Study quantifies the value of Milwaukee’s regional creative industries

Last updated on July 2nd, 2019 at 09:54 am

The Cultural Alliance of Greater Milwaukee, manager of the Creativity Works! regional creative industries project released its final report and implementation strategies at a celebration event at Harley-Davidson Museum Wednesday night.
The report and presentation have indicated that the creative industries in southeastern Wisconsin are critical to growing the regional economy.
 “We know that our region has distinguished and nationally reputed creative assets,” said Christine Harris, executive director of the Cultural Alliance of Greater Milwaukee. “But this research has demonstrated their scope of influence and economic significance. We are the first urban region in the Midwest to quantify the value and contribution of our creative industries.”
The purpose of the Creativity Works! project was to define, inventory, and measure the economic contribution of the region’s creative industries and to link and leverage them into a cohesive economic cluster. In October, the project announced the Milwaukee 7 region has 66,707 total creative industry workers, and 4,000 enterprises, that represents over $2 billion in wages and 4 percent of all jobs in the region.
The final report outlined three strategic findings that included evidence that the region’s creative industries penetrate across all businesses and counties. According to Harris, targeting them for focused development will yield significant community return. Connecting and convening the creative industries is critical to sustain its impact, attract more talent, and fulfill its potential; and that a common voice along with a strong support system is needed for successful cluster development, Harris said.

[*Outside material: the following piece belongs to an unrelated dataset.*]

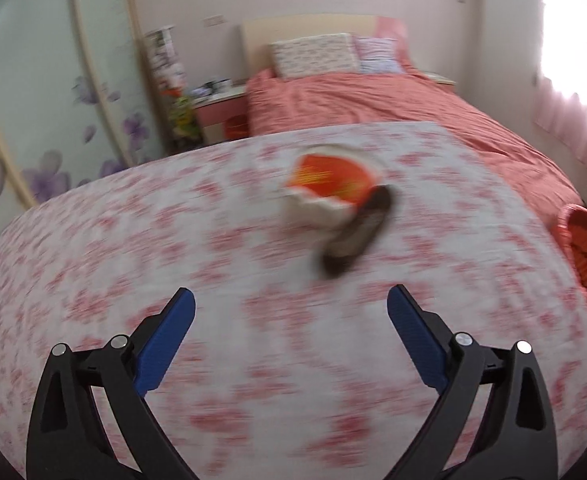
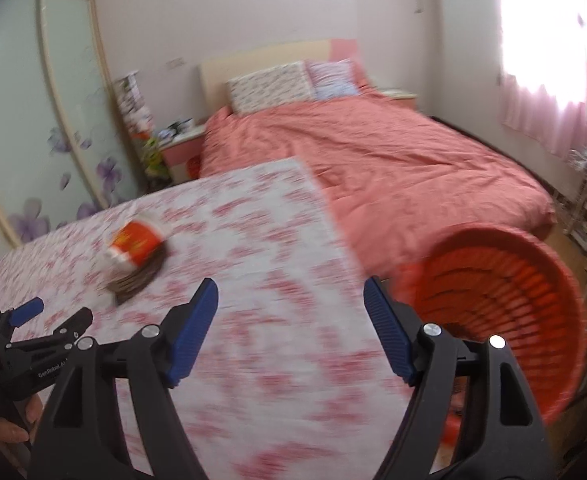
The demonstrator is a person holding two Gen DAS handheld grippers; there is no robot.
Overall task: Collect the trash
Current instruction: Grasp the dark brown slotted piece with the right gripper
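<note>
You are seeing "GenRobot.AI" in white on the left gripper arm; its other label and the cup's print are blurring.

Left gripper and right gripper both tilted downward above the floral-covered table, jaws spread wide with nothing between the blue pads, a bare hand gripping the left handle.
</note>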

 “We believe Milwaukee is positioned to become known as the creative hub of the Midwest,” said Jill Morin, executive officer of Kahler Slater and co-chair of Creativity Works!. “With the research and final report complete, we’re ready with executable strategies that will sustainably support both our non-profit cultural organizations and for-profit creative businesses. The growth and strength of our regional creative industries will strengthen our economy and add to the strong quality of life we have here, which is crucial to attracting and retaining top creative talent.”
Globally, the United Nations Conference on Trade and Development indicated in its 2010 Creative Economy Report that the creative industries grew at an annual rate of 14 percent annually.
The Milwaukee region has some key differentiators that have helped creative industries thrive here, said Michael Kane, managing partner of Massachusetts-based Mt. Auburn Associates, the consulting firm responsible for collecting the data for the report.
“Throughout our study we heard so many stories about people that grew up here left to go to school and lived and worked some place else and moved back here, that’s more than anecdotal evidence; that’s real,” Kane said. “The ease and comfort that you have here brings people back in ways we haven’t seen anywhere else before.”
According to Paul Mathews, president and chief executive officer of the Marcus Center and co-chair of Creativity Works!, the project has established for strategic initiatives for growth and has already begun implementing specified tactics.
“We believe the creative industries are well-positioned to aid in new state and local efforts to create jobs, start new businesses and grow our economy,” Mathews said.
The project plans to recommend to the State of Wisconsin that it formally adopt the ‘creative industries’ as a target cluster for economic development within the department of commerce. Other tactics include creating a robust networking system including a website to link and leverage people and businesses in the creative industries, and developing a ‘creatives-inresidence’ program to embed creative talent in organizations across the region.
The project also plans to establish individual segment councils including a Design Council; Film and Media Council; and a Cultural Council.
“We’ve already started putting support structures and resource mechanisms in place to make sure the implementation of the strategic initiatives outlined is successful,” said Harris. “Our team is invested in making Milwaukee’s creative industry one of the top five in the country.”